DIRECTIONS FOR THIS TASK ::
Your answer should be every line with the word "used", copied from the data below.

RECORDS SUPPLIED ::
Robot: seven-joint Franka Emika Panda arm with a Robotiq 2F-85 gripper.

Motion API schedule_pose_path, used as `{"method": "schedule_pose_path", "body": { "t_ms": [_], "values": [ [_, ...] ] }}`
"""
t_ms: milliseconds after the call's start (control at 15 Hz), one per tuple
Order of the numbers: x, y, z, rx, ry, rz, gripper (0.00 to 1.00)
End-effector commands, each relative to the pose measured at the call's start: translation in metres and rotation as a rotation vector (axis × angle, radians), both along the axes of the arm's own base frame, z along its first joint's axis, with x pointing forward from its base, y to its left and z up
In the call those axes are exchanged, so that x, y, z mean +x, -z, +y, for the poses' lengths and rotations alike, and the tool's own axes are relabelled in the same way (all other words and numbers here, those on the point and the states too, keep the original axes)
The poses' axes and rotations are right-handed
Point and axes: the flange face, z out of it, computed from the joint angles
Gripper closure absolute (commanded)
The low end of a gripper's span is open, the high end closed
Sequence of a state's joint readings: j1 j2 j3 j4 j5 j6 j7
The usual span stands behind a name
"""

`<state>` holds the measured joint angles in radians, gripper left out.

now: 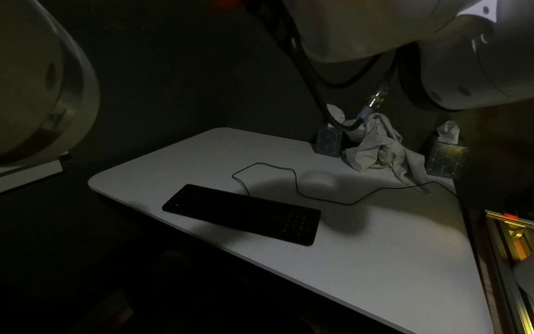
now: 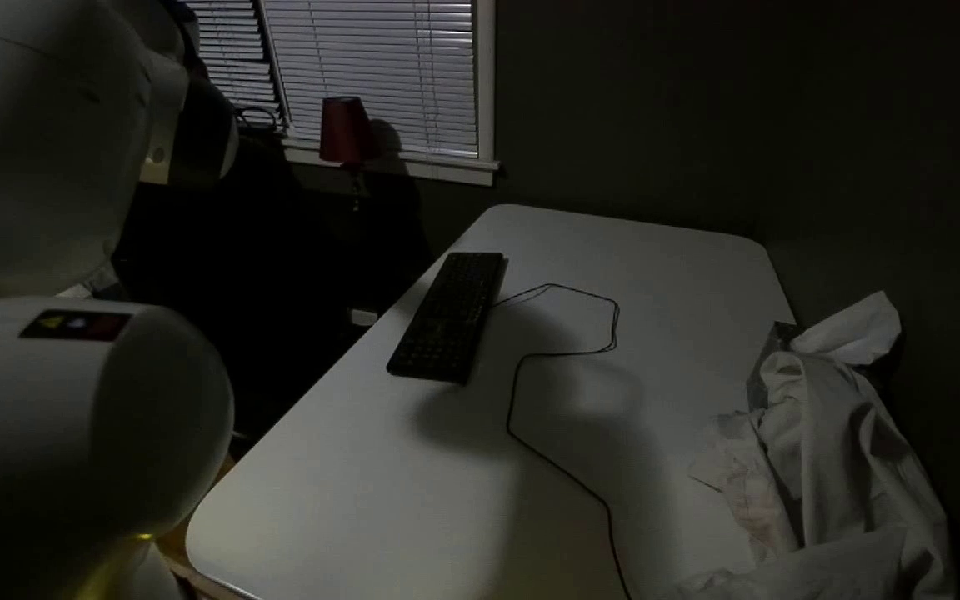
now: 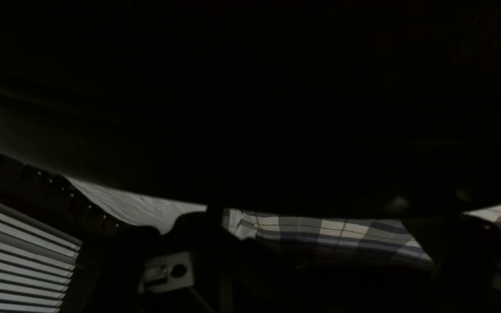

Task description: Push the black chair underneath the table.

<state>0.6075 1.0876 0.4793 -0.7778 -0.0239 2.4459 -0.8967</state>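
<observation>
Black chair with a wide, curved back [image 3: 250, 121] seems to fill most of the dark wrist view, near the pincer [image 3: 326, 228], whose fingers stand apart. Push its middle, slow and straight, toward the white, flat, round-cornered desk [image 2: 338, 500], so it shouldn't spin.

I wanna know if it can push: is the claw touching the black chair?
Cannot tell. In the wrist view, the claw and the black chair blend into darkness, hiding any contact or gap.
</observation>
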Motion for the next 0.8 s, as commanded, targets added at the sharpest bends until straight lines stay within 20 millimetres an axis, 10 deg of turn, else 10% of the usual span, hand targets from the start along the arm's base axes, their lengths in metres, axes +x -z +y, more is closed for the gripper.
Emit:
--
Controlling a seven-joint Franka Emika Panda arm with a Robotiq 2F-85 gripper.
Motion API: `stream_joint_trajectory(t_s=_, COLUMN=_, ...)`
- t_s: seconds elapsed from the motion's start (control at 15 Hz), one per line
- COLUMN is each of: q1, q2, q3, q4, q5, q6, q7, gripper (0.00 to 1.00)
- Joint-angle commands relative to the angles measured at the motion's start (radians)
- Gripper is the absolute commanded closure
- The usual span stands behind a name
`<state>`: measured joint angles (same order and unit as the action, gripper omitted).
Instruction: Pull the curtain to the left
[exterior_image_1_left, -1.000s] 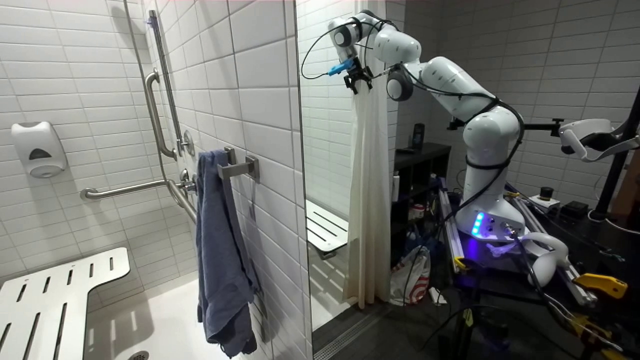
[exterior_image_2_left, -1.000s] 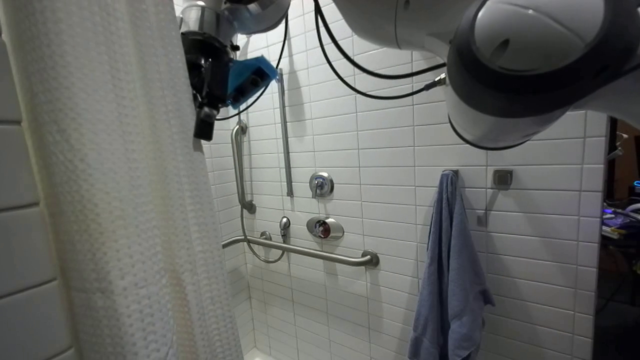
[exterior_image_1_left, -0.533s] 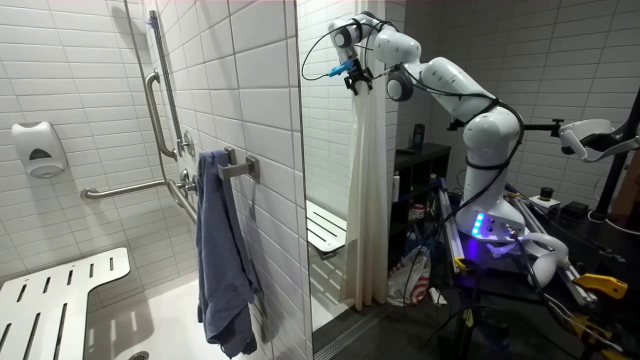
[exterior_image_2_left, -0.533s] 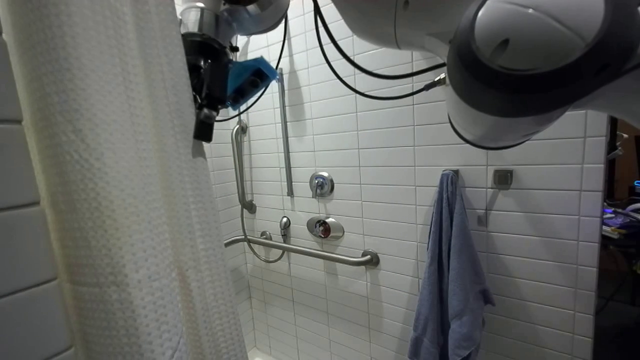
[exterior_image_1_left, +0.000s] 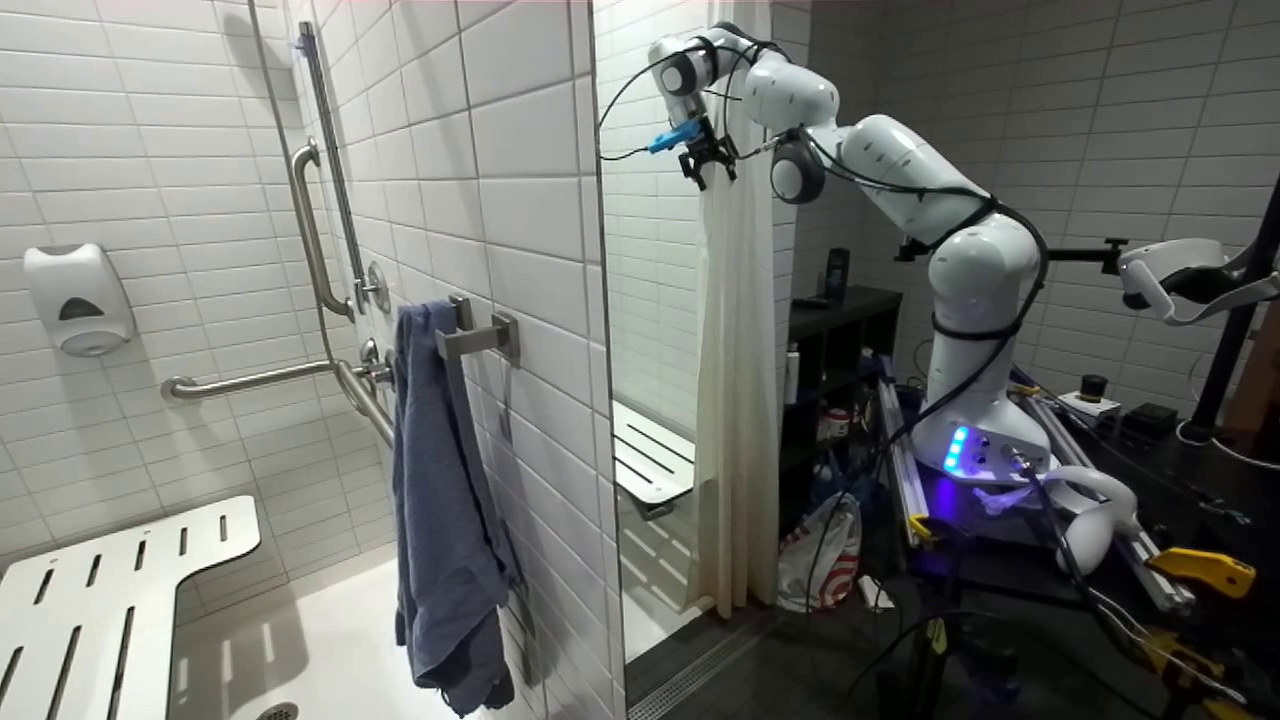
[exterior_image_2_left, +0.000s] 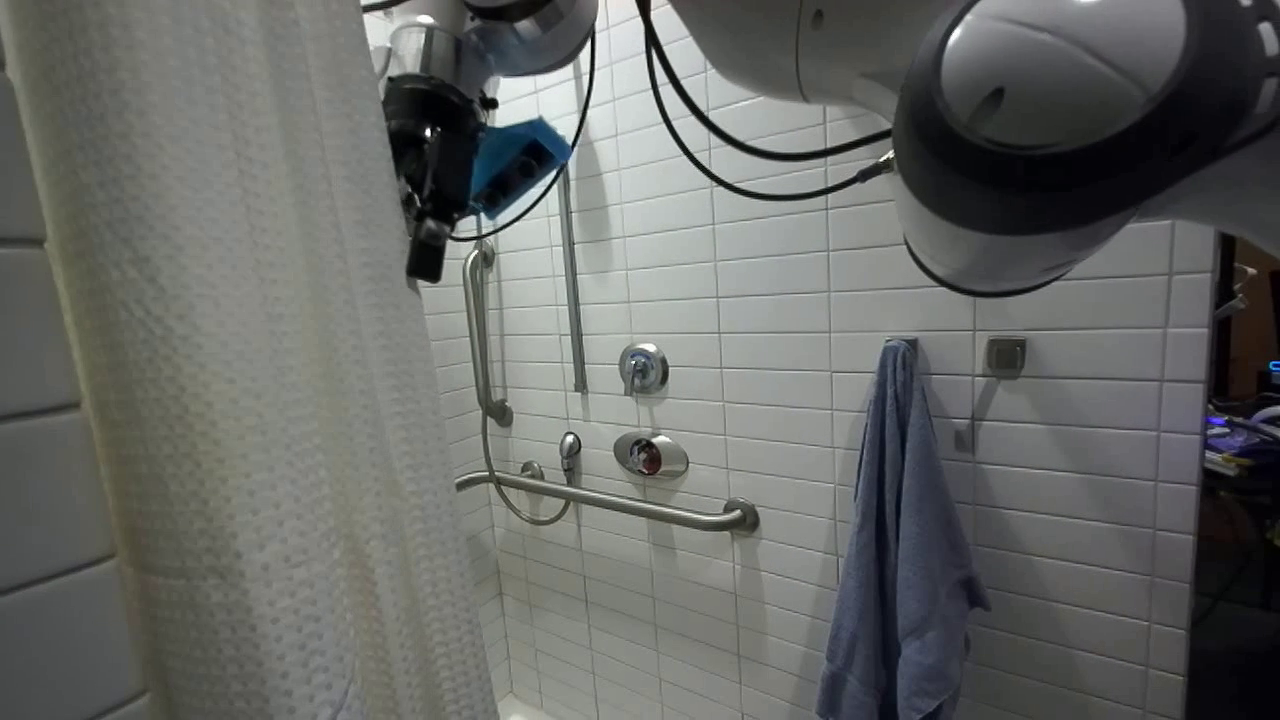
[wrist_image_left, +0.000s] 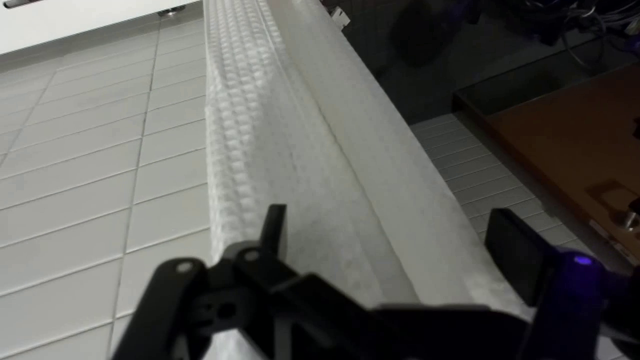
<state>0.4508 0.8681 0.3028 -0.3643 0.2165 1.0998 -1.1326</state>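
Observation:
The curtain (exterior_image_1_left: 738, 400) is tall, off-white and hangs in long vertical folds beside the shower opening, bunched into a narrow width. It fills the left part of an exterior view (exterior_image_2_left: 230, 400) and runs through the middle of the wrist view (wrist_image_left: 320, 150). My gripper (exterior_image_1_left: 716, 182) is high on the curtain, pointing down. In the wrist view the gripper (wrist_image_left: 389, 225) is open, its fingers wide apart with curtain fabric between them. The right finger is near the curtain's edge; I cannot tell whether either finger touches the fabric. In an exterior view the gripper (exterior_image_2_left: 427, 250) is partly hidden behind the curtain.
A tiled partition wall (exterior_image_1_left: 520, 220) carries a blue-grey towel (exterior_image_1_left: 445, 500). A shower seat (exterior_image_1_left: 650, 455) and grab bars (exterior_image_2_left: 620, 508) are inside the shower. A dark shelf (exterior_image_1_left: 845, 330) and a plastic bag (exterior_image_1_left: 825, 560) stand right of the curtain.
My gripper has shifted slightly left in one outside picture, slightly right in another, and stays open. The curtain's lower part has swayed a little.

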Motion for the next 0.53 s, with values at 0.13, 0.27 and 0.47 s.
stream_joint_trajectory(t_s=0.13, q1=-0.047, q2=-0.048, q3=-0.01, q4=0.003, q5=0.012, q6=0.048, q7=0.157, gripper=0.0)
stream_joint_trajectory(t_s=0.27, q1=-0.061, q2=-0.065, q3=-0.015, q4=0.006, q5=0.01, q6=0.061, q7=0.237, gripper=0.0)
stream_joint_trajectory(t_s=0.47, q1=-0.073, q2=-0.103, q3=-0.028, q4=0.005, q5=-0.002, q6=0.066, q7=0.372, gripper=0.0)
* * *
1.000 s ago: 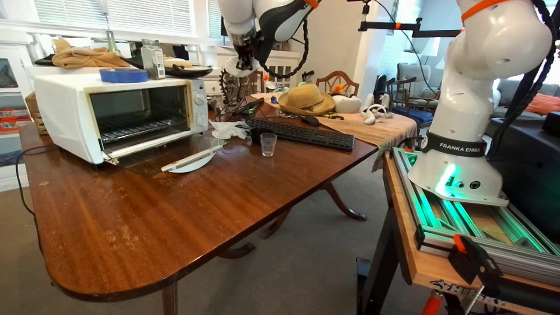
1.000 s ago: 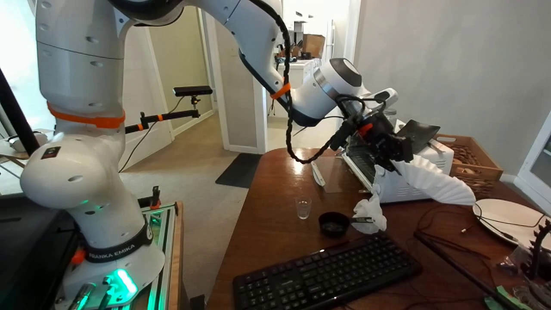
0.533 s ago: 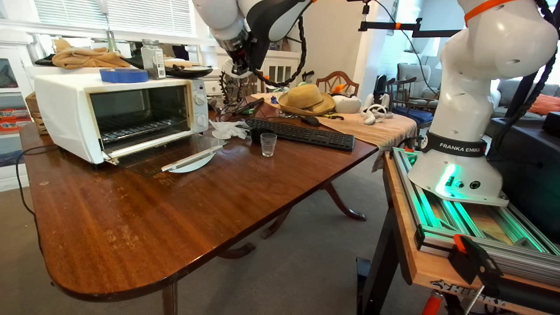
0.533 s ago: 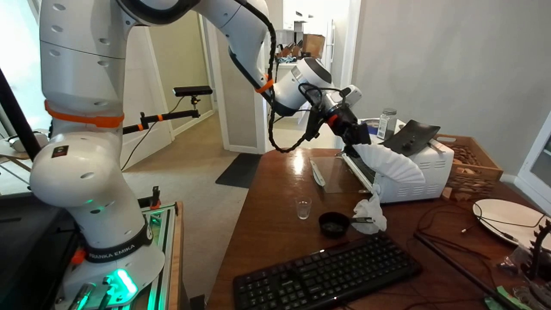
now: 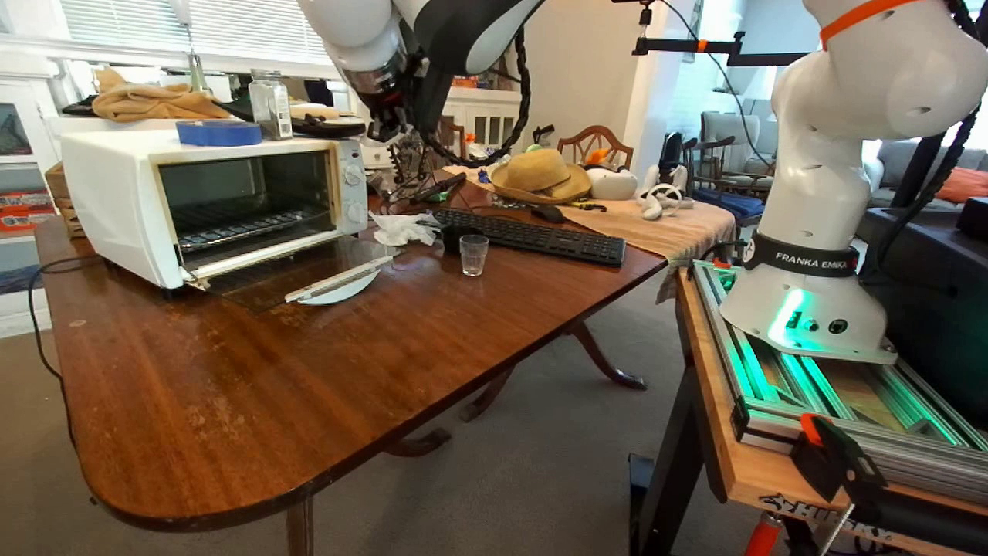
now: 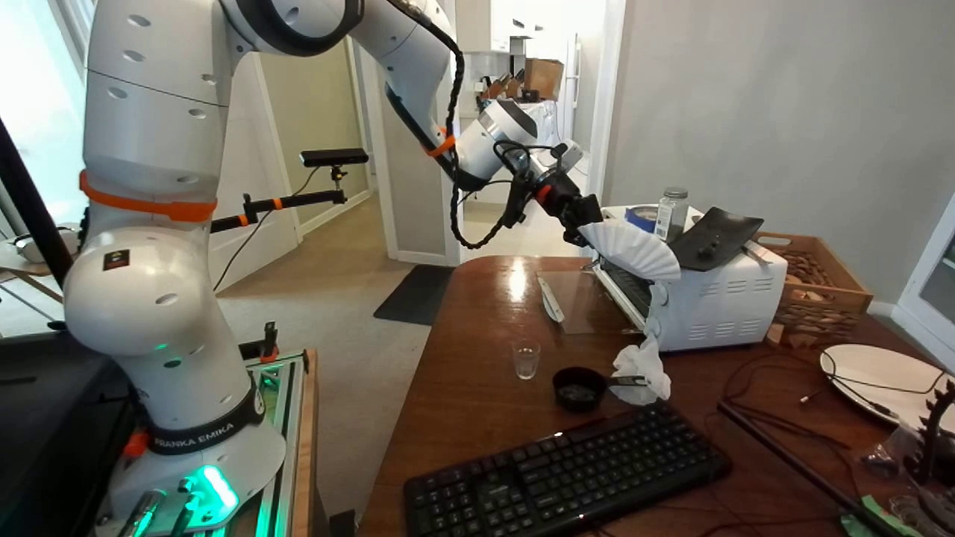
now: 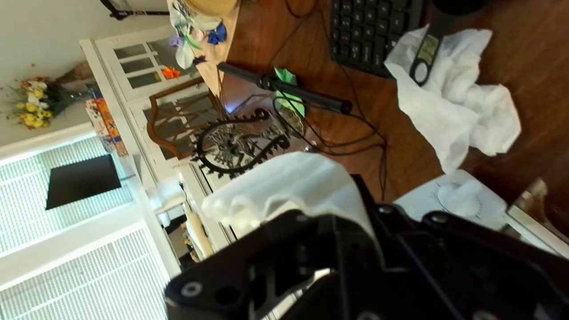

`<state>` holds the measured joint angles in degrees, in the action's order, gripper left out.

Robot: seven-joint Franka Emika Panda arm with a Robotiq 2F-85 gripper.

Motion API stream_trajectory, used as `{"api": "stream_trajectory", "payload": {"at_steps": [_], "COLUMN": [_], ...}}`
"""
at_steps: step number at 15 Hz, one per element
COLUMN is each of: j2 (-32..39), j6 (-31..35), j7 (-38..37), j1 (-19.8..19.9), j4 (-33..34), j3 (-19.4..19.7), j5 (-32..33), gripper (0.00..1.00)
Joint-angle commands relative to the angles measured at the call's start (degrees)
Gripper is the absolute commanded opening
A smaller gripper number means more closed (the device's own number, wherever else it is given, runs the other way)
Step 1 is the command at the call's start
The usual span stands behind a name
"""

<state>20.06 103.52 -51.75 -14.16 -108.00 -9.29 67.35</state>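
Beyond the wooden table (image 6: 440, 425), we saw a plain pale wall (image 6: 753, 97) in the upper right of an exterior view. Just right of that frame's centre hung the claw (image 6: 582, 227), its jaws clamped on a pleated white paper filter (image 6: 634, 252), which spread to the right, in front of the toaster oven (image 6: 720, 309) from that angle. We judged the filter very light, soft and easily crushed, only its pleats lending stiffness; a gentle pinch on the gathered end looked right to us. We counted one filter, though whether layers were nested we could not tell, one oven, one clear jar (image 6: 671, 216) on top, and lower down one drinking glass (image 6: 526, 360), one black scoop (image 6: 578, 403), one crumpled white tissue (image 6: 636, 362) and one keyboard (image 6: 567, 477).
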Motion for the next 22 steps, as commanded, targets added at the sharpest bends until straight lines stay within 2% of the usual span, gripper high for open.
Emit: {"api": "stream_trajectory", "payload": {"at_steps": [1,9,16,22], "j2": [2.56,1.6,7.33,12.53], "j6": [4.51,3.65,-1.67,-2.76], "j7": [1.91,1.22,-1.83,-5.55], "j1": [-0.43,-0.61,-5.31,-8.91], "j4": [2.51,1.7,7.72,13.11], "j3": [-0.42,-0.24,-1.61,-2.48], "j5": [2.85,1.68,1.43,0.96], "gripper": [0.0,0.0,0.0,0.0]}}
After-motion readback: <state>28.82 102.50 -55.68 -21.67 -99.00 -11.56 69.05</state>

ANSWER TO THE EXERCISE ::
Motion API schedule_pose_path, used as `{"method": "schedule_pose_path", "body": { "t_ms": [_], "values": [ [_, ...] ] }}`
Motion API stream_trajectory, used as `{"api": "stream_trajectory", "payload": {"at_steps": [_], "COLUMN": [_], ...}}`

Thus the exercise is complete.